Monsieur le président, monsieur le ministre, monsieur le président de la commission des lois, monsieur le rapporteur, monsieur le rapporteur pour avis, mes chers collègues, je commencerai cette explication de vote par une courte digression. Ce n’en est d’ailleurs une qu’en apparence.
Après plus de dix ans de présence, la France a retiré ses troupes d’Afghanistan. La question du sort réservé aux « personnels civils de recrutement local » – interprètes, cuisiniers, jardiniers… –, qui ont travaillé aux côtés de nos forces, s’est inévitablement posée. §Ces personnes sont menacées de représailles pour avoir « collaboré » avec l’ennemi. Elles sont encore au nombre de 800 à espérer, avec leurs familles, que la France ne leur tournera pas le dos. M. le ministre des affaires étrangères s’est récemment engagé à ce que les demandes de visa soient examinées avant l’été et que les refus puissent être réexaminés. L’été, c’est dans moins d’un mois…
Cet appel lancé, je reviens au texte dont nous débattons.
Le 11 mai dernier, lors de la discussion générale, j’affirmais que, « si les modifications suggérées par la majorité sénatoriale venaient à être adoptées, le projet de loi, loin de mieux garantir les droits et libertés fondamentaux des demandeurs d’asile, tournerait au bouclier sécuritaire, sacrifiant les plus fragiles à une obsession anti-immigration ». Je concluais en précisant que, nous, écologistes, « n’apporter[ions] nos voix, mes chers collègues, qu’à un texte humaniste, ambitieux, fidèle aux valeurs de la France ».
Malheureusement, après quinze heures de débats et l’examen de plus de 250 amendements, ce projet de loi, qui contenait au départ certaines dispositions susceptibles d’améliorer la situation des demandeurs d’asile, a clairement changé de visée et répond encore moins aux réajustements demandés par la législation européenne en la matière.
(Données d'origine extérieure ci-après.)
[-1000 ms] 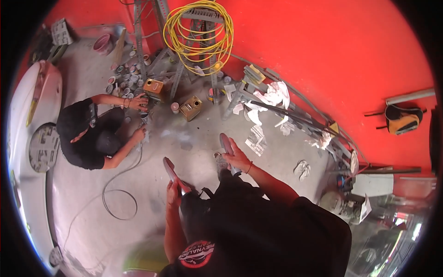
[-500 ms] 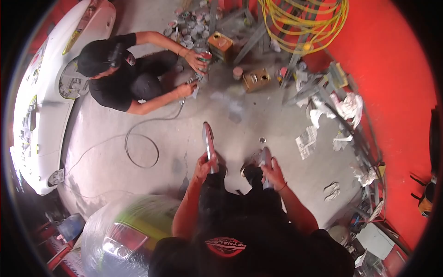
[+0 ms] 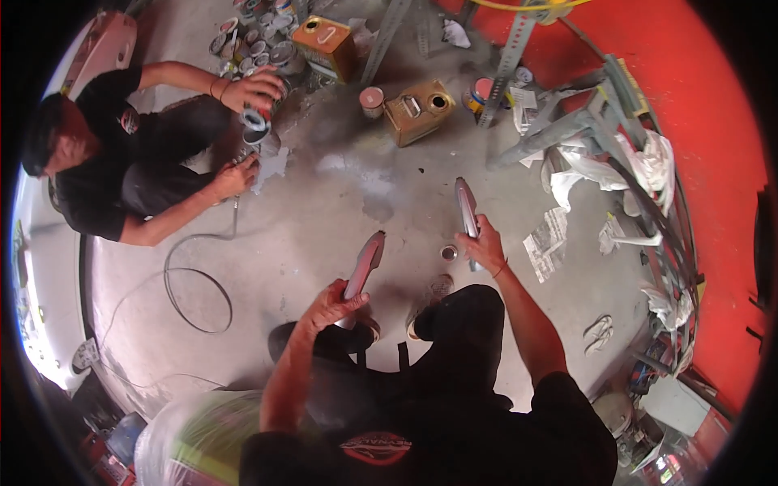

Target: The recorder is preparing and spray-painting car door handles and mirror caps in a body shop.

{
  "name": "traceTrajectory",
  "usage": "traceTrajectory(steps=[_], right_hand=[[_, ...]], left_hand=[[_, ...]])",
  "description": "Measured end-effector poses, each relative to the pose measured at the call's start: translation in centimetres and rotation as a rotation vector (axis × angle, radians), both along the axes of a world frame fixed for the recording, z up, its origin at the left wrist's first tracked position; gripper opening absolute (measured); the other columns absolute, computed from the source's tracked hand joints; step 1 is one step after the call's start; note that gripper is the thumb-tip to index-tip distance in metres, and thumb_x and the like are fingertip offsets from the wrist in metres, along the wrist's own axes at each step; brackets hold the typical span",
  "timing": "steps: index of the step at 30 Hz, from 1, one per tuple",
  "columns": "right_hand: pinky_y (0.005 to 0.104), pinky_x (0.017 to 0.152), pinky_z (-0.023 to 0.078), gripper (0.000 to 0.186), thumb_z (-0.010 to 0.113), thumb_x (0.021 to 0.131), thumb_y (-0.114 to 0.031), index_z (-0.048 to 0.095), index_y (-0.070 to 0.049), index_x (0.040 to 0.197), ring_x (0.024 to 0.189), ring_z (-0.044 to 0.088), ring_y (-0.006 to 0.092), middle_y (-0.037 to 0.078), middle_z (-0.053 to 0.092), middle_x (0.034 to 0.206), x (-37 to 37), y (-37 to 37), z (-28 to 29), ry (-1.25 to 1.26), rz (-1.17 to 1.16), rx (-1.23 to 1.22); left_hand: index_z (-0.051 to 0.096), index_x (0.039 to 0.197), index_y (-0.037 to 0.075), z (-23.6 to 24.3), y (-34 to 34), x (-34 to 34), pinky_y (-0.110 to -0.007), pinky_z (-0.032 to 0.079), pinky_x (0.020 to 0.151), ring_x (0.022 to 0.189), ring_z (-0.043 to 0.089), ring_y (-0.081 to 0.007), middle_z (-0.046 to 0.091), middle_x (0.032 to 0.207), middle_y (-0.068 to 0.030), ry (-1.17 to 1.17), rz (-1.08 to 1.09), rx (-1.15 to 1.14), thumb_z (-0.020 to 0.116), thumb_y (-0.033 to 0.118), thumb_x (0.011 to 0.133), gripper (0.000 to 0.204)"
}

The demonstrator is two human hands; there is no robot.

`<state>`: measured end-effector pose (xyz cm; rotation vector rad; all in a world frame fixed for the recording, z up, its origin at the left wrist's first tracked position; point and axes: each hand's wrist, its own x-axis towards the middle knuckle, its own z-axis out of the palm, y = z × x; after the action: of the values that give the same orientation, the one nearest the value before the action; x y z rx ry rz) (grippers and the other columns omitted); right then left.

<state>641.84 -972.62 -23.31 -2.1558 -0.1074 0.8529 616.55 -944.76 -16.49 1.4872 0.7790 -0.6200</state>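
Silvery-grey and glossy, two long narrow trim pieces stand out against the dusty concrete floor point(image 3: 340, 202) in the head view. The left hand point(image 3: 334, 306) is wrapped around the lower end of the left trim piece point(image 3: 365, 263), whose free end points toward one o'clock. The right hand point(image 3: 485, 243) is closed around the lower part of the right trim piece point(image 3: 466, 209), which points up toward twelve o'clock. Both are held in the air above the person's knees, well apart from each other.

By their thin, curved shape they look light and stiff, probably moulded plastic or thin metal, with a smooth finish that could slip or scratch. The thicker near end, where each hand already grips, seems the safest hold.

A small open tin point(image 3: 448, 253) sits on the floor between the two hands. At eleven o'clock a crouching co-worker point(image 3: 97, 162) holds a paint can point(image 3: 258, 120) beside a cluster of tins point(image 3: 259, 40). Two square amber canisters point(image 3: 417, 112) lie at twelve o'clock, crumpled newspaper point(image 3: 547, 239) at three, and a black hose point(image 3: 190, 279) loops at nine.
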Motion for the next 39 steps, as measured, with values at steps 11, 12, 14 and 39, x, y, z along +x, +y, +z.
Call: traceTrajectory(steps=[11, 12, 14, 39], right_hand=[[0.0564, 0.068, 0.048, 0.04, 0.052, 0.085, -0.03, 0.038, -0.001, 0.109, 0.074, 0.061, 0.0484, 0.028, 0.063, 0.079, 1.4, -1.8, -23.7, -0.362, 0.228, -0.346], [0.0567, 0.069, 0.048, 0.04, 0.052, 0.085, -0.03, 0.038, 0.0, 0.108, 0.074, 0.061, 0.0489, 0.029, 0.063, 0.079, 0.8, -2.4, -25.7, -0.401, 0.185, -0.323], [0.0569, 0.069, 0.048, 0.04, 0.052, 0.085, -0.03, 0.038, 0.0, 0.107, 0.075, 0.061, 0.0495, 0.03, 0.062, 0.079, 0.7, -2.1, -26.7, -0.445, 0.167, -0.294], [0.0545, 0.082, 0.048, 0.057, 0.055, 0.09, -0.035, 0.036, -0.022, 0.142, 0.093, 0.06, 0.0446, 0.024, 0.059, 0.105, -2.4, -3.7, -26.5, -0.484, -0.079, -0.495]], left_hand=[[0.068, 0.092, 0.002, -11.9, 6.2, 5.7, -0.037, 0.047, 0.078, 0.087, 0.057, -0.028, 0.054, 0.09, -0.0127, -0.309, -0.495, 0.339, 0.079, 0.028, 0.069, 0.036], [0.068, 0.092, 0.003, -11.5, 5.3, 6.3, -0.038, 0.047, 0.079, 0.087, 0.058, -0.0291, 0.055, 0.09, -0.0137, -0.282, -0.475, 0.355, 0.077, 0.029, 0.07, 0.035], [0.069, 0.092, 0.005, -10.1, 3.9, 7.0, -0.039, 0.048, 0.079, 0.086, 0.058, -0.0302, 0.055, 0.089, -0.0146, -0.25, -0.43, 0.373, 0.075, 0.03, 0.071, 0.034], [0.067, 0.086, 0.002, -10.2, 2.5, 5.9, -0.043, 0.048, 0.074, 0.081, 0.058, -0.0368, 0.056, 0.087, -0.0207, -0.35, -0.61, 0.642, 0.072, 0.033, 0.069, 0.036]])
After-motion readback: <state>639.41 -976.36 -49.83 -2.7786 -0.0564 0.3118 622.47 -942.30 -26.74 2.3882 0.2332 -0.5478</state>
La teneur de nos débats m’a souvent surprise. Rares ont été les moments où les parlementaires présents ont paru capables de tenir à distance chiffres, pourcentages, sigles barbares, pour se souvenir que nous parlions d’êtres humains en souffrance, d’hommes, de femmes, d’enfants. Rares ont été les moments où nous avons su les gratifier d’un autre regard que celui – évoqué autrefois par l’écrivain Jorge Semprun – des estivants de Bayonne voyant débarquer les réfugiés « rouges espagnols » derrière des barrages de gendarmes.
François Sureau l’a exprimé mieux que moi dans le Monde : « Ceux qui jugent les réfugiés, comme ceux qui les défendent, n’ont aucune expérience personnelle de la guerre, de la révolution, de l’engagement au péril de sa vie, de l’exil forcé. [...] Les réfugiés et ceux qui traitent leurs demandes sont sur deux planètes différentes. » J’ose encore espérer que ce n’est pas tout à fait vrai.
Le groupe écologiste avait espéré que les débats se focaliseraient sur l’asile, qu’ils ne seraient pas détournés pour servir de basses fins politiciennes et parler politique migratoire, clandestins et flux de migrants. Il n’est guère étonnant, à cet égard, que les articles relatifs à l’éloignement des personnes s’étant vues définitivement refuser l’asile aient suscité les discussions les plus longues et les plus âpres.
Le texte soumis à notre vote comporte des dispositions inacceptables, adoptées par voie d’amendements, en ces temps où des milliers de personnes à la recherche d’un asile périssent en mer : décision définitive de rejet prononcée par l’OFPRA, le cas échéant après que la CNDA a statué dans le même sens, valant obligation de quitter le territoire français ; interdiction à l’étranger débouté de sa demande d’asile de solliciter un titre de séjour pour un autre motif ; possibilité pour l’administration d’assigner à résidence les déboutés dans des centres dédiés en vue de préparer leur éloignement. Si elles devaient être adoptées, de telles mesures n’honoreraient pas la France.
Quant à moi, je n’oublie pas les dizaines de milliers de réfugiés républicains espagnols regroupés en 1939 dans des camps, notamment à Argelès-sur-Mer. Je n’oublie pas non plus que le gouvernement français osa leur proposer de retourner dans l’Espagne franquiste, ni qu’ils furent déportés à Mauthausen, dès 1940, par la Wehrmacht. Vous me répondrez que le contexte n’était pas le même. Certes, mais qui nous dit que notre contexte ne changera pas demain ?
Par conséquent, les membres du groupe écologiste ne pourront, en conscience, apporter leurs voix à ce texte.